One choke-point in the process appears to be whether or not an asylum-seeker has a sponsor. People who finally get their interview are more likely to be released than detained if they have a family member in the United States. “So if more Americans were willing to sponsor these refugee families is that going to be a helpful solution?” I asked, remembering an organization at a protest in Greenfield, MA who had been taking names of families willing to house a refugee in a guest bedroom.

“You have to show that you’re not a risk to the community or not a flight risk. I’ve seen judges deny asylum because the sponsor was not related to the asylum-seeker, because they don’t trust the sponsor to make sure that asylum-seeker shows up to their hearing,” one student said. Indeed, a few days after this conversation CBS reported that the Department of Homeland Security did not allow American families to sponsor even unaccompanied children in their homes. In some cases, according to these students who regularly sat in on immigration hearings, children were being separated from parents because, for example, the child’s claim was accepted but the parents’ was not. “So then they lose contact with each other – the child is in detention but the parent is back in the refugee camp.”

I left these conversations with lots of information to follow up on, but also with a better sense of what organizations in the region are doing and why it matters. Some are involved in relief work, legal trainings, pro bono legal work and advocacy. Others, like Hope Border Institute, are trying to track the bureaucratic machinery that has been constructed to snare refugees in a confusing, disorienting, web of legal traps designed to make it almost certain their asylum claims will be denied. Exposing that is an important step, and can help refugees navigate the web.
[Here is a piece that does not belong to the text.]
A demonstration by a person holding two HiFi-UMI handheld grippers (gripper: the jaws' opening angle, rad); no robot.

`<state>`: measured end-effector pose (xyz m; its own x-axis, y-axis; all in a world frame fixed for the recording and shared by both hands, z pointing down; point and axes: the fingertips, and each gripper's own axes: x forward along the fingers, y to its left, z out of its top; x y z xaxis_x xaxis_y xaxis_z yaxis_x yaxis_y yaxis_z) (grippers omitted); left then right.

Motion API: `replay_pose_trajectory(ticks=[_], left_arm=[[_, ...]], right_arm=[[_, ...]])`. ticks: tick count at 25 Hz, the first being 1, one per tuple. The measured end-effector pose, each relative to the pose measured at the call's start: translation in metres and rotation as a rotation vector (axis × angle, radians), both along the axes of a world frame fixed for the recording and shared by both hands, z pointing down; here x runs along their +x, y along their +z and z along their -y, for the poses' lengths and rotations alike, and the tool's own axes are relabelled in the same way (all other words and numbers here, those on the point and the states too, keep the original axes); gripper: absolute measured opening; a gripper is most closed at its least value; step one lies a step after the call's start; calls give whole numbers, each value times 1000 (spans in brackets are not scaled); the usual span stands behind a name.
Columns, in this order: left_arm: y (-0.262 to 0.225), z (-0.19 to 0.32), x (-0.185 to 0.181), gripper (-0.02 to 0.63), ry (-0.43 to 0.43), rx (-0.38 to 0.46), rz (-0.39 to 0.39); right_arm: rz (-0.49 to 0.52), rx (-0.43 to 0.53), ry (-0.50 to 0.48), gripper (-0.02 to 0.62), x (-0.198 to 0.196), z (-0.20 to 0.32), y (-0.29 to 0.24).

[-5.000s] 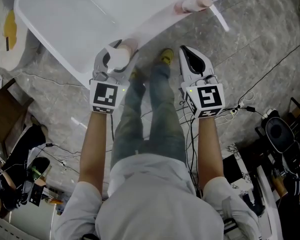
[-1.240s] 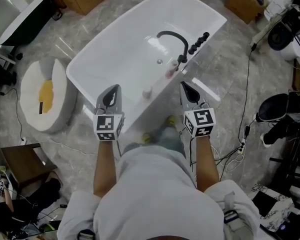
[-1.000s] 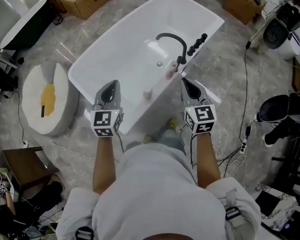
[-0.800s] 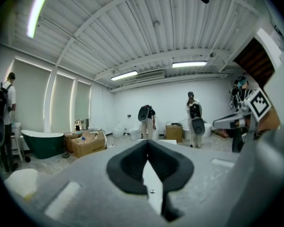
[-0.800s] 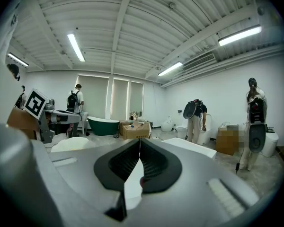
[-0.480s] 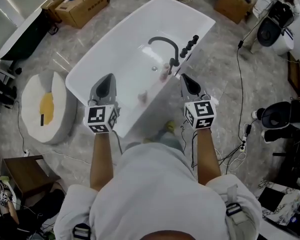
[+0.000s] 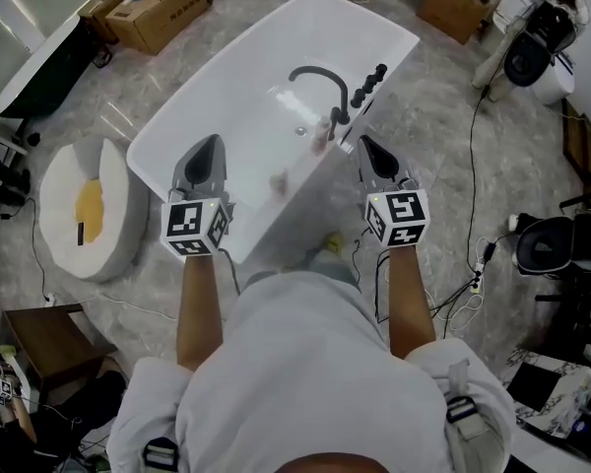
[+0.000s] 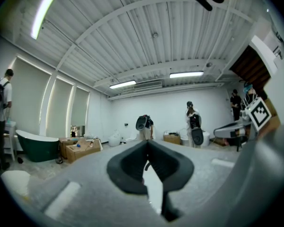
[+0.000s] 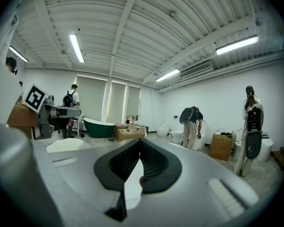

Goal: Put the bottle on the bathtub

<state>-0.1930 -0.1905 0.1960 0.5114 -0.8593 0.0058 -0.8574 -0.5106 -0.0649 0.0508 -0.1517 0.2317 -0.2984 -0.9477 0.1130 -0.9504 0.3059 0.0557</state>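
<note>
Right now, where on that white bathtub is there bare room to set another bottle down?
The bathtub is bare along its whole far rim, and on the near rim between the lower pink bottle and the corner by the left gripper. It is crowded by the black faucet: its handles and a second bottle stand there.

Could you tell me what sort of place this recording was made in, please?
Probably a workshop or showroom hall for bathroom fixtures, not a home bathroom: a white bathtub with a black faucet stands in the open, a green bathtub stands farther off, and cardboard boxes lie about.
</note>
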Motion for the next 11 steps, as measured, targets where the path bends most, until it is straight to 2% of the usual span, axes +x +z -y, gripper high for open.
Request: replay_pose_trajectory(ticks=[11], left_arm=[[-13,-16,5,-2,0,29,-42]], right_arm=[[-7,21,4,3,4,-14,-10]])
When I spoke the previous night over dinner with Professor Neil Harvey, I asked him whether he felt that the work these students were doing was going to make an impact. From his perspective, it’s not just about the service, but the learning. The experience, he said, would change these students’ lives and enable them to become better citizens and more engaged advocates for human rights and vulnerable people. I hope he’s right.